In the treatment of tuberculosis in children, a number of treatment regimens have been used. One of the effective regimens recently described consisted of a daily intake of 2 weeks followed by 2 times per week for 6 months with a combination of rifampicin at a dose of 10-20 mg / kg, isoniazid and pyrazinamide for the 6 first weeks. This treatment regimen allows you to directly control compliance.
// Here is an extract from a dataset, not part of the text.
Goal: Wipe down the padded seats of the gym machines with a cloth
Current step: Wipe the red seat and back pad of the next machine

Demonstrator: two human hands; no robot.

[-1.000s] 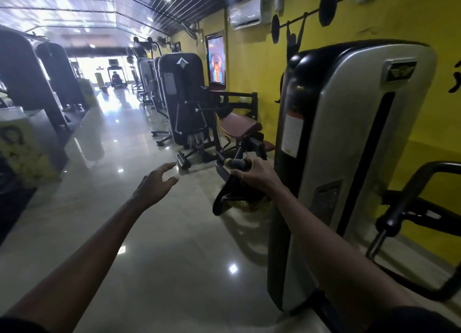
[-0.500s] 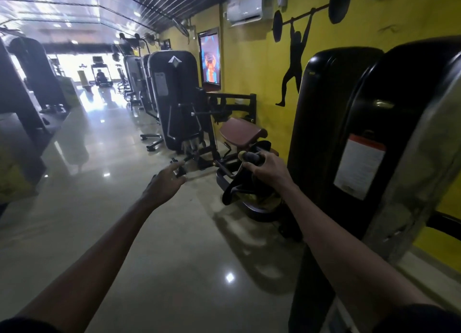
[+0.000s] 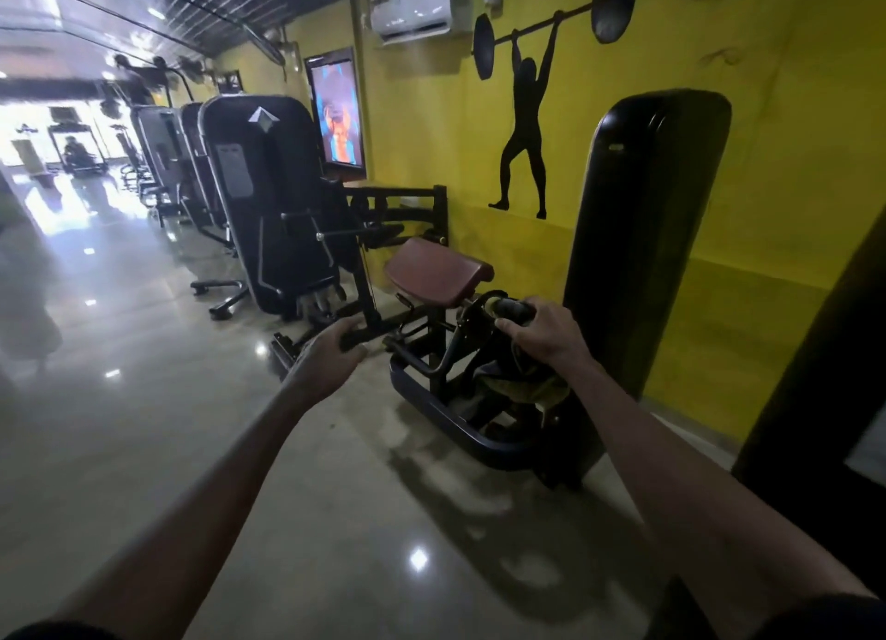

Improvement in this therapy was observed in 173 patients, complete resolution of the disease in 37% of children.

For other infections, rifampicin can be administered iv or orally at a dose of 10-20 mg / kg / day in 1-2 doses after 12 hours.The maximum recommended dose for most infections in adults is 600 mg / day, although in severe infections the dose may be increased to 900 mg / day.

Prevention after contact with a patient with an invasive infection caused by Haemophilus influenzae type b consists of prescribing rifampicin at a dose of 20 mg / kg once a day for 4 days. For patients less than a month old. a dose of 10 mg / kg / day may be prescribed. For prophylactic purposes and for the eradication of meningococcal and streptococcal carriage in children under one month of age. a dose of 5 mg / kg / day is administered orally every 12 hours for 2 days. In children 1 month. and above, a dose of 10 mg / kg (but not more than 600 mg) is applied every 12 hours for 2 days. The drug is taken on an empty stomach (1 hour before or 2 hours after eating), washed with a full glass of water. For patients who cannot take the drug inside, it is administered iv at the same dose. The drug is not administered subcutaneously and intramuscularly.